● Assignment
Your answer must consist of exactly the lines below, starting with the line with "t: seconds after" and going on through the line with "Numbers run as", and nothing else.
Information: Begin
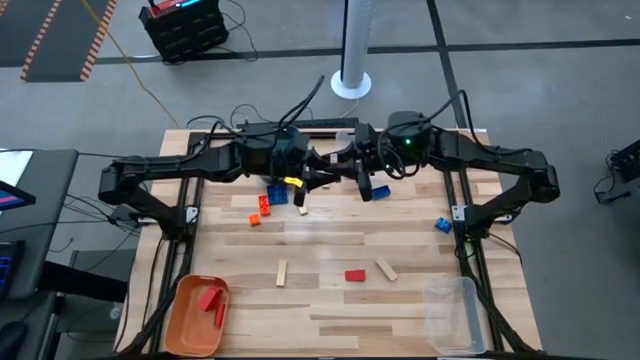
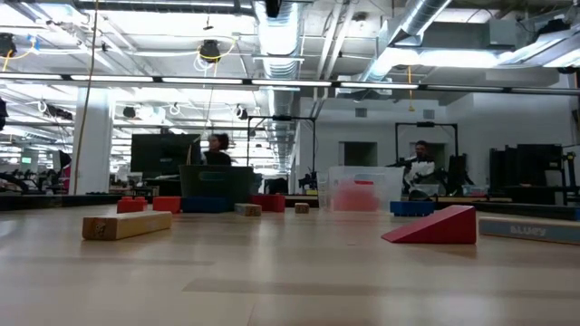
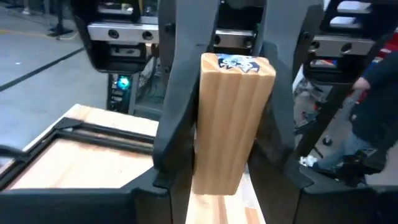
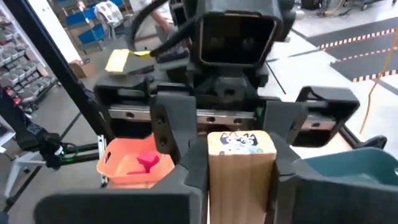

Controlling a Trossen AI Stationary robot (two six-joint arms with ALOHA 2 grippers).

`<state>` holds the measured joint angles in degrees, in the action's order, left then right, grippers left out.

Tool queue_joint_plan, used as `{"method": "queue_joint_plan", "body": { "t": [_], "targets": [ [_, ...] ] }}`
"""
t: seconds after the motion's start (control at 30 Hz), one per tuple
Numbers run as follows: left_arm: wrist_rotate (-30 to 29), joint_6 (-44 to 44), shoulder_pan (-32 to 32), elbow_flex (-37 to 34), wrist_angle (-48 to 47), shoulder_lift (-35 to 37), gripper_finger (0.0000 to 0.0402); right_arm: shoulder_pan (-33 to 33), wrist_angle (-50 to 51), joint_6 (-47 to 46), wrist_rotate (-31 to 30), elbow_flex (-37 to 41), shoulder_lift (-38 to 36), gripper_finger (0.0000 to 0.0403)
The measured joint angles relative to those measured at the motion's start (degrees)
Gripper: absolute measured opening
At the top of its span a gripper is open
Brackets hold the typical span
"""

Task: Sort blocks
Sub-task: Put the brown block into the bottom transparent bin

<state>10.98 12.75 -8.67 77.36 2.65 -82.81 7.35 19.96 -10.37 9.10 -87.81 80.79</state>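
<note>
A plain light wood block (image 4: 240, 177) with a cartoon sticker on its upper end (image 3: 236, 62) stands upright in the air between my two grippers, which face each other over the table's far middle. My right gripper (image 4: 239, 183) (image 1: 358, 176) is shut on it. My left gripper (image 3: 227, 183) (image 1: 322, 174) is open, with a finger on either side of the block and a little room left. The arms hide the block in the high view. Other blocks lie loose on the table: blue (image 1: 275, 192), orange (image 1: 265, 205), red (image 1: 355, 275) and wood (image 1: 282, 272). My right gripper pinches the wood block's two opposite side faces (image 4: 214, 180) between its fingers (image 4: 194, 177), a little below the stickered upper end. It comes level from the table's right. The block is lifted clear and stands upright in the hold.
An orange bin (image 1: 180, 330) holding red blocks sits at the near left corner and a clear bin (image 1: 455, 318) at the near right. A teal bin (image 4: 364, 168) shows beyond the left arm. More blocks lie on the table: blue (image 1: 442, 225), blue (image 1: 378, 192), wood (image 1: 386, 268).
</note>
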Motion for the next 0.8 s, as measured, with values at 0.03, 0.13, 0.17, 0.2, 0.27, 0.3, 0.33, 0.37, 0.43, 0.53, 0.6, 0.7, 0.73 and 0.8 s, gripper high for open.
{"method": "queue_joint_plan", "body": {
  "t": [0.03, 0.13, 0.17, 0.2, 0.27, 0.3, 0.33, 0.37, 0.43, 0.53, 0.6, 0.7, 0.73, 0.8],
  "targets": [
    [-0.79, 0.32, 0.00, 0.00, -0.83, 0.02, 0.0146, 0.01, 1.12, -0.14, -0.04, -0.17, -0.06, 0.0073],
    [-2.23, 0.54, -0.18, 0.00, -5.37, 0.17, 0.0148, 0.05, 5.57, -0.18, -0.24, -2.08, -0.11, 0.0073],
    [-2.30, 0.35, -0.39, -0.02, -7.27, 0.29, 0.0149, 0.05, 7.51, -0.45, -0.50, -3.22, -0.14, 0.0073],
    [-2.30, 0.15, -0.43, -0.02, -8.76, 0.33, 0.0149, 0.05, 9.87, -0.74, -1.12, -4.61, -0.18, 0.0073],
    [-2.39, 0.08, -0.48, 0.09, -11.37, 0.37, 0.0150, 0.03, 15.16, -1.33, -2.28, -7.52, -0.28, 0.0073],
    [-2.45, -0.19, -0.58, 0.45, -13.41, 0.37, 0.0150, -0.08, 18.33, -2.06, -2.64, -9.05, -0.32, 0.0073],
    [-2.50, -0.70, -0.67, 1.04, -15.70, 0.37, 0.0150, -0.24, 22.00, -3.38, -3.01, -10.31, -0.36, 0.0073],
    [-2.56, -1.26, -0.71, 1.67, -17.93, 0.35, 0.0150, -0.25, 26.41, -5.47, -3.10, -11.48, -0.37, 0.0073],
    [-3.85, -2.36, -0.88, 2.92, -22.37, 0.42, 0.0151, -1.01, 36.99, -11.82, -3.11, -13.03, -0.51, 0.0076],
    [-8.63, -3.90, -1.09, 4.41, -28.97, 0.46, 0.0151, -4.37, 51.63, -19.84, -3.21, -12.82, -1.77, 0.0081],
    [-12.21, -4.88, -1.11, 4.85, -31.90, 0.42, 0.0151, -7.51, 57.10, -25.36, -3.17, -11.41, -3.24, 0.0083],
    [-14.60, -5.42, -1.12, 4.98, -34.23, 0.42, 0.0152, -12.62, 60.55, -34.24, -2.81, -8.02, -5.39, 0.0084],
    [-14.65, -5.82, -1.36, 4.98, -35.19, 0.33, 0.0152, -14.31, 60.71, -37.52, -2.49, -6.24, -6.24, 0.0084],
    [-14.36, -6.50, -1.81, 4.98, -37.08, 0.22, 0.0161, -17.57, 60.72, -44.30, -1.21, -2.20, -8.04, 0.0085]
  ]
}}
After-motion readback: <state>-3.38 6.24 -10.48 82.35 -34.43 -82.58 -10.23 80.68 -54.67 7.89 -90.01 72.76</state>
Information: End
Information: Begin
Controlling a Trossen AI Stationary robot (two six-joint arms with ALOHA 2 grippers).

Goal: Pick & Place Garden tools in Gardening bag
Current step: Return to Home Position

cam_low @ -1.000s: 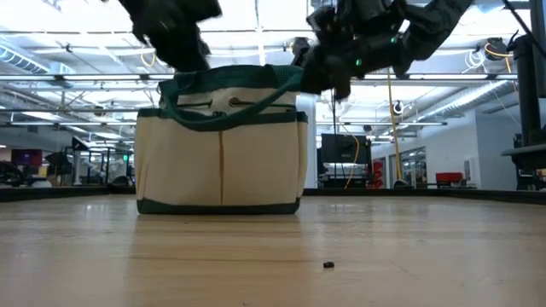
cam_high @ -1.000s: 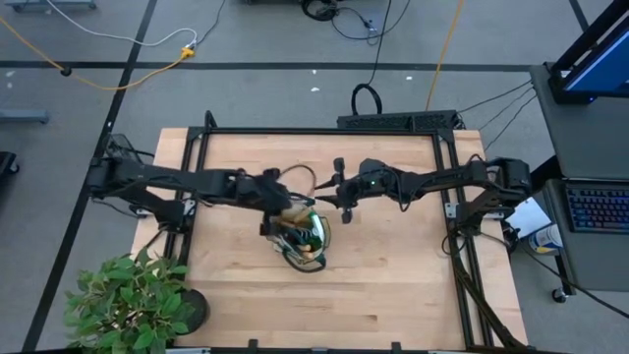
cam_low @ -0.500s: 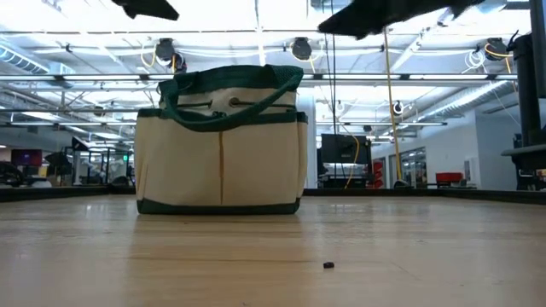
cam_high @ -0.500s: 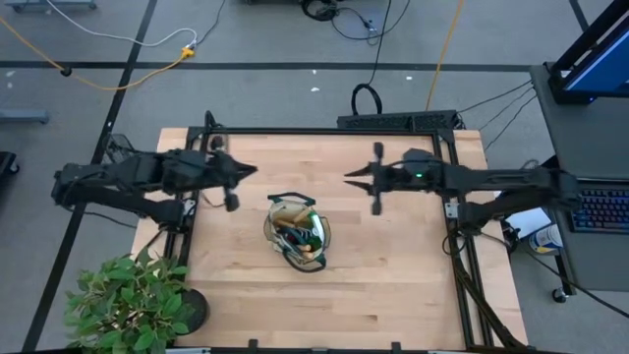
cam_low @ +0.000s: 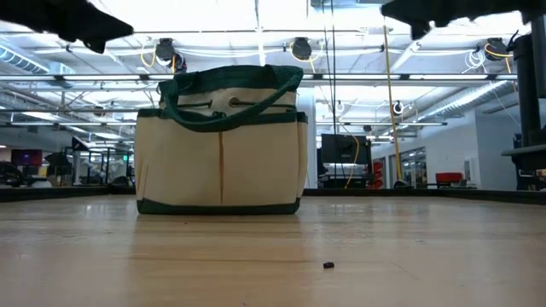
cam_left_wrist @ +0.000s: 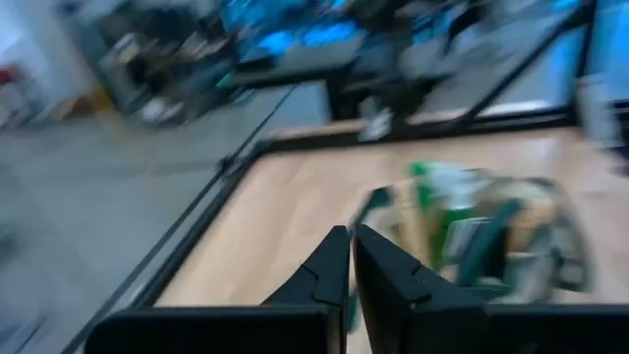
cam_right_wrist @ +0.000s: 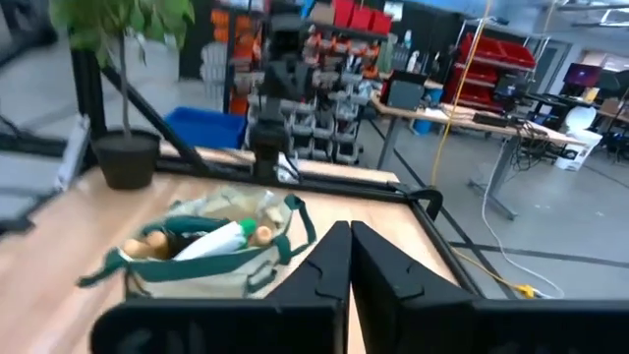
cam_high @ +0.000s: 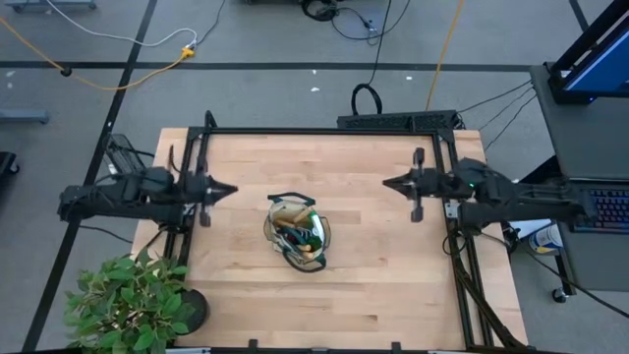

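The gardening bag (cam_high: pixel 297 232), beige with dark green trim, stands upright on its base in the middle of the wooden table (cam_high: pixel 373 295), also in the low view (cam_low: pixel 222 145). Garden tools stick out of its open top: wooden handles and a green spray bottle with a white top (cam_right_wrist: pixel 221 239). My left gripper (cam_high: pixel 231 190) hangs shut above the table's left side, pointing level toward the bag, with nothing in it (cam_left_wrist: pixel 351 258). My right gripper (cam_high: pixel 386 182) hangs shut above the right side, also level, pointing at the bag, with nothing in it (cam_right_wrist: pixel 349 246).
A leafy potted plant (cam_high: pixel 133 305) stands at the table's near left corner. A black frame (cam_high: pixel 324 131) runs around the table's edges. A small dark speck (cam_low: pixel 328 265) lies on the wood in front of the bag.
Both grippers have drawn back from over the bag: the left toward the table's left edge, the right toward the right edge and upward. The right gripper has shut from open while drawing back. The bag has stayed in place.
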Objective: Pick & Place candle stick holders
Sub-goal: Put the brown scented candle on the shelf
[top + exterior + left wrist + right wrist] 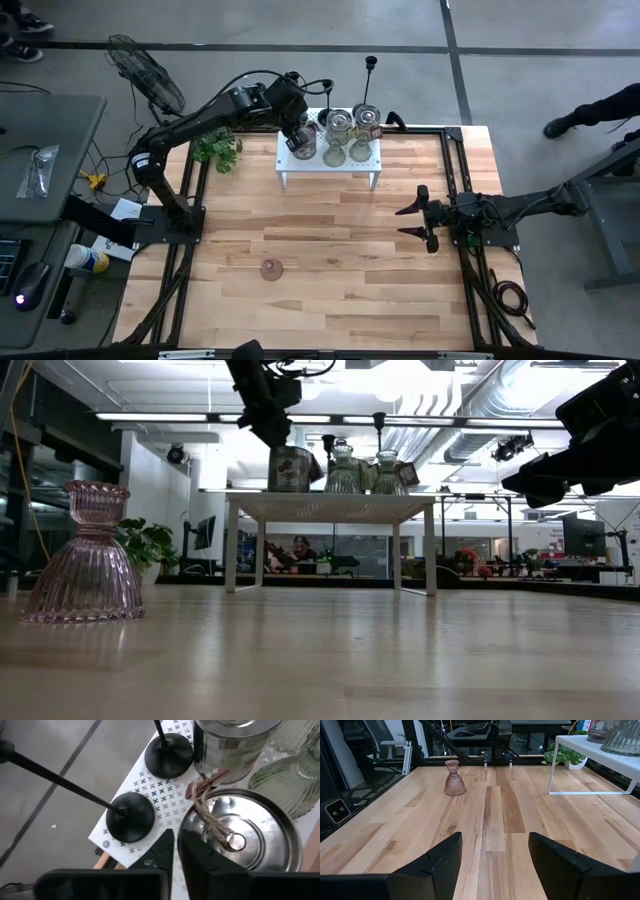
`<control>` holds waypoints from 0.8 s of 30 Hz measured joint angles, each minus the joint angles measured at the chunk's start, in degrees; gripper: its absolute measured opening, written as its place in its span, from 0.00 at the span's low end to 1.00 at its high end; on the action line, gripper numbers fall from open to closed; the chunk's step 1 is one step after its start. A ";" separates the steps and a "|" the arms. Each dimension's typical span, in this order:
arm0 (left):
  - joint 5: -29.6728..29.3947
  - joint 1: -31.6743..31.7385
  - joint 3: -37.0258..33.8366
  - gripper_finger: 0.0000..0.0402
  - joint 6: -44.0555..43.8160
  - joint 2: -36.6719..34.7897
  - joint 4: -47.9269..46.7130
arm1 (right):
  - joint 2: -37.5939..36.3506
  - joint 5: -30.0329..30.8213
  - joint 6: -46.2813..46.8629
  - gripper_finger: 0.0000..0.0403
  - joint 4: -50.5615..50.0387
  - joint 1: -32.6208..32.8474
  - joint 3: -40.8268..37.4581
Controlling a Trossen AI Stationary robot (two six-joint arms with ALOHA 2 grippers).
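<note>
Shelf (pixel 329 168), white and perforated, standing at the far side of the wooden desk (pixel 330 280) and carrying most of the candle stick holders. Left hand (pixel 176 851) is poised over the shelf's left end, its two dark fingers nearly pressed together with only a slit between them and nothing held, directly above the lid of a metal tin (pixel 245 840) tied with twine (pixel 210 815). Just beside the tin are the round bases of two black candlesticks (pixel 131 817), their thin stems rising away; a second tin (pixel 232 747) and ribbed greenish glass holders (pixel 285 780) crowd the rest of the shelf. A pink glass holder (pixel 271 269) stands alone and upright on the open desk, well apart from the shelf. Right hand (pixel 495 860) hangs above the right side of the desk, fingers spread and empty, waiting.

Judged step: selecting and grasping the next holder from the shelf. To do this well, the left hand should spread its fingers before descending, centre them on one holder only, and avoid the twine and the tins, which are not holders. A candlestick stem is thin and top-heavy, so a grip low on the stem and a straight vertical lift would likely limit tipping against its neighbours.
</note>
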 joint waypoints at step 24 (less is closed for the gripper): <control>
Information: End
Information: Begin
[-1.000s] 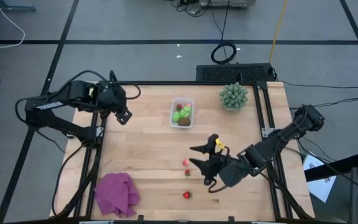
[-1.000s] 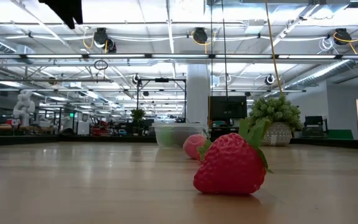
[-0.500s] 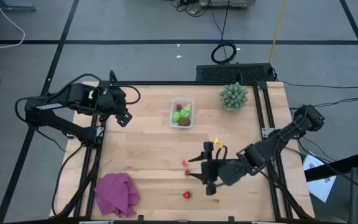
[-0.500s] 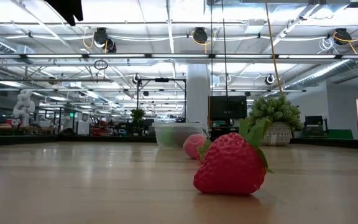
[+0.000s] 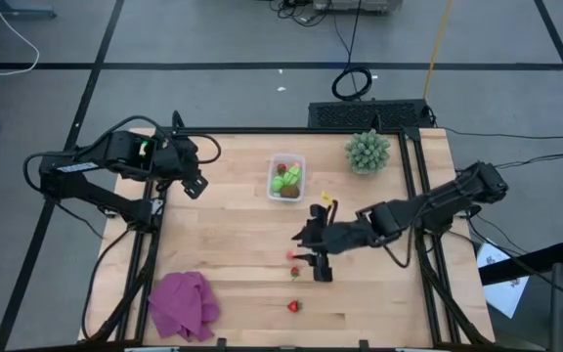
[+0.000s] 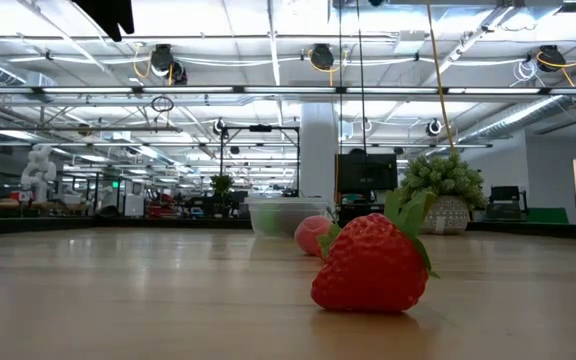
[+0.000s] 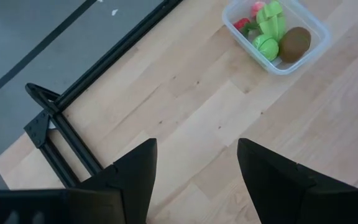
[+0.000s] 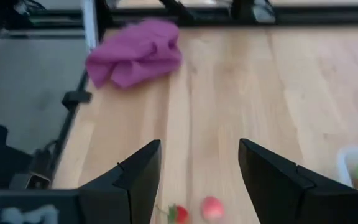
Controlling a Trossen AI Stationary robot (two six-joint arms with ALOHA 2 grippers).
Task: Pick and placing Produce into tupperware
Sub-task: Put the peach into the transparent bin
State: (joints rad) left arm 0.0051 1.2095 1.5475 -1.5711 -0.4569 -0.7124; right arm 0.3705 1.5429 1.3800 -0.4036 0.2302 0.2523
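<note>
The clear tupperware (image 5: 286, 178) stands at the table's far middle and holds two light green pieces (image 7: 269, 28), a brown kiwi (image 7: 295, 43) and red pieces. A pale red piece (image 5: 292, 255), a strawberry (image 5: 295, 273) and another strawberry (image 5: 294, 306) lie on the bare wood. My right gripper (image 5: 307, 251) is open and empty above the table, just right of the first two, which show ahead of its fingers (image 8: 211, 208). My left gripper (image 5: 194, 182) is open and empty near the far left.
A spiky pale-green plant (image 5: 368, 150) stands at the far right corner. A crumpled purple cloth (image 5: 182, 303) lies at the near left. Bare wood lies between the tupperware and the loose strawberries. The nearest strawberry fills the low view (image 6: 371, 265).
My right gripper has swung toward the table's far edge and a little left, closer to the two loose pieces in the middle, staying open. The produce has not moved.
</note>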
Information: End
● Output of the exercise
t: seconds after the motion's start (control at 30 Hz), one per tuple
Numbers run as follows: left_arm: wrist_rotate (-30 to 29), joint_6 (-44 to 44), shoulder_pan (-32 to 32), elbow_flex (-37 to 34), wrist_angle (-48 to 47), shoulder_lift (-35 to 37), gripper_finger (0.0000 to 0.0402); right_arm: shoulder_pan (-33 to 33), wrist_angle (-50 to 51), joint_6 (-47 to 46), wrist_rotate (-31 to 30), elbow_flex (-37 to 41), shoulder_lift (-38 to 36), gripper_finger (0.0000 to 0.0403)

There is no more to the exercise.